What this task involves:
Could the whole of the data below be written out verbatim?

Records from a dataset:

┌──

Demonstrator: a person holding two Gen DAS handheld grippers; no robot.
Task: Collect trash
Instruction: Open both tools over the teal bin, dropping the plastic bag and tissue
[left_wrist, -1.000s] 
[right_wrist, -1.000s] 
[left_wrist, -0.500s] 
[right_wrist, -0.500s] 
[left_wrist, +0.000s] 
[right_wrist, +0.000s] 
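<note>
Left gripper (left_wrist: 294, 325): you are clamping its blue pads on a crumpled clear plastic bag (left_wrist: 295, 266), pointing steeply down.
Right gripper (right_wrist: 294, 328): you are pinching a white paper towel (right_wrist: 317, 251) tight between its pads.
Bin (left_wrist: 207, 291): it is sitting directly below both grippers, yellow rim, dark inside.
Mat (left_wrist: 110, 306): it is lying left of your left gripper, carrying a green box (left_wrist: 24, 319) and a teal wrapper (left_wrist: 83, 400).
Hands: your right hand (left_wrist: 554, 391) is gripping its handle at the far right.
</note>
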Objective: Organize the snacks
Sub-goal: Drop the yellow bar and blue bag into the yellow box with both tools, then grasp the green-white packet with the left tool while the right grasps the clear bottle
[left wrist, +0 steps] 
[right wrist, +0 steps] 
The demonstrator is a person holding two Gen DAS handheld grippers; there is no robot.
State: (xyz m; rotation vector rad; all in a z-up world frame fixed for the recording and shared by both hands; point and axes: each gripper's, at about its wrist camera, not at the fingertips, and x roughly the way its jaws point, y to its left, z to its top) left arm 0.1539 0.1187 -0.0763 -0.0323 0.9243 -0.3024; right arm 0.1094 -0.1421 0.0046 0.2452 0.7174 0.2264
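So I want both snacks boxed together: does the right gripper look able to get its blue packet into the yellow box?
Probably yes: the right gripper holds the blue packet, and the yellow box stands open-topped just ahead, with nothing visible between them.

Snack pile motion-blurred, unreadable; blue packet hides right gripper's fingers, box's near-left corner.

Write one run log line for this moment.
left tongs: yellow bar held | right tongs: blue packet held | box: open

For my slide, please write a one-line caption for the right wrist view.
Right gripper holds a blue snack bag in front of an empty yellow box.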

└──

Response to this exercise:
Demonstrator: a person holding two Gen DAS handheld grippers; no robot.
Task: Collect trash
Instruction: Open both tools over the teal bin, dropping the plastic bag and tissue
[left_wrist, -1.000s] 
[right_wrist, -1.000s] 
[left_wrist, -0.500s] 
[right_wrist, -0.500s] 
[left_wrist, +0.000s] 
[right_wrist, +0.000s] 
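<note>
Left gripper (left_wrist: 294, 325): you are clamping its blue pads on a crumpled clear plastic bag (left_wrist: 295, 266), pointing steeply down.
Right gripper (right_wrist: 294, 328): you are pinching a white paper towel (right_wrist: 317, 251) tight between its pads.
Bin (left_wrist: 207, 291): it is sitting directly below both grippers, yellow rim, dark inside.
Mat (left_wrist: 110, 306): it is lying left of your left gripper, carrying a green box (left_wrist: 24, 319) and a teal wrapper (left_wrist: 83, 400).
Hands: your right hand (left_wrist: 554, 391) is gripping its handle at the far right.
</note>
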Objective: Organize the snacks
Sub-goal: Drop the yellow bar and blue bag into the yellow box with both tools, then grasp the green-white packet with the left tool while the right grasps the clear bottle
[left wrist, +0 steps] 
[right wrist, +0 steps] 
The demonstrator is a person holding two Gen DAS handheld grippers; there is no robot.
State: (xyz m; rotation vector rad; all in a z-up world frame fixed for the recording and shared by both hands; point and axes: each gripper's, at about its wrist camera, not at the fingertips, and x roughly the way its jaws point, y to its left, z to its top) left arm 0.1539 0.1187 -0.0763 -0.0323 0.9243 -0.3024; right arm 0.1094 -0.1421 0.0046 0.2452 0.7174 0.2264
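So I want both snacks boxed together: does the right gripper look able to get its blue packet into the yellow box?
Probably yes: the right gripper holds the blue packet, and the yellow box stands open-topped just ahead, with nothing visible between them.

Snack pile motion-blurred, unreadable; blue packet hides right gripper's fingers, box's near-left corner.

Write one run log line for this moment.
left tongs: yellow bar held | right tongs: blue packet held | box: open

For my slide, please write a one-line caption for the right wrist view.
Right gripper holds a blue snack bag in front of an empty yellow box.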

Work on this exercise is complete, and nothing remains.